AG BS, 1 juin 2016, ZK.2016.2 (d) (mes. prov.)

sic! 11/2017, p. 633 ss, « Schmuckanhänger » ; individualité de l’œuvre, unicité statistique, œuvre des arts appliqués, confiscation, action en cessation ; art. 2 al. 2 lit. f LDA, art. 10 al. 2 lit. a LDA, art. 261 al. 1 lit. b CPC.

Le caractère individuel doit s’exprimer au travers de l’œuvre elle-même. L’originalité au sens d’une empreinte personnelle de l’auteur n’est pas nécessaire. D’après la jurisprudence du TF, l’originalité exigée dépend de la marge de manœuvre de l’auteur : si elle est mince, la protection du droit d’auteur sera déjà accordée en cas d’activité autonome d’un degré moindre.
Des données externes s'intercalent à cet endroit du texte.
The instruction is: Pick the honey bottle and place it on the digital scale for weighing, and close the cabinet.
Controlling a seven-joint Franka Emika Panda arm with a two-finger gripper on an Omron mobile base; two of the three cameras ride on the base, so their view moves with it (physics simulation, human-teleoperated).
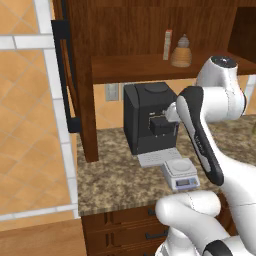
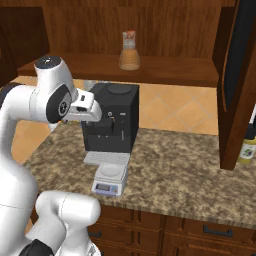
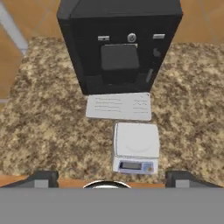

Ce qui est déterminant, c’est le concept de l’unicité statistique de Max Kummer : par là il ne faut pas entendre l’unicité statistique de l’existence d’un événement ou d’une chose, mais celle de la configuration de l’œuvre, laquelle doit s’éloigner de qui est habituel en général. L’œuvre ne sera pas unique lorsque la probabilité est grande que le même cahier des charges ait pu conduire à une création identique ou en tout cas substantiellement semblable. Le droit de reproduction au sens de l’art. 10 al. 2 lit. a LDA englobe aussi la reproduction sous une forme modifiée (c. 4.2). En l’espèce, un examen sommaire conduit à admettre la qualité d’œuvre du pendentif litigieux et la violation du droit d’auteur de la requérante. Ce pendentif est une œuvre des arts appliqués au sens de l’art. 2 al. 2 lit. f LDA, la copie a été effectuée en violation du droit de reproduction et son exposition viole le droit de l’art. 10 al. 2 lit. c LDA (c. 4.3). Des mesures provisionnelles impliquent la menace d’une violation d’un droit et d’un dommage difficile à réparer. En outre, ces mesures doivent être urgentes et proportionnées. En l’espèce, l’intimée risque de partir à l’étranger à l’issue de l’exposition. La confiscation de la copie se justifie car l’action en cessation de la requérante est menacée. Ce dommage serait difficile à réparer par les actions habituelles en délivrance du gain et en dommages-intérêts. L’urgence est donnée et le principe de la proportionnalité est respecté, car la confiscation est un moyen approprié et nécessaire pour assurer l’action en cessation (c. 5.3). [VS]

Pièce originale
Pièce originale
Copie prétendue
Copie prétendue

20 mai 2016

AG BS, 20 mai 2016, ZK.2015.9 (d)

sic! 11/2016, p. 594 ss, « Panoramabild » ; légitimation passive, nom de domaine, œuvre protégée, œuvre photographique, individualité, unicité statistique, caractère individuel, réparation du dommage, licence libre ; art. 41 CO, art. 2 LDA, art. 62 LDA, art. 95 ss CPC.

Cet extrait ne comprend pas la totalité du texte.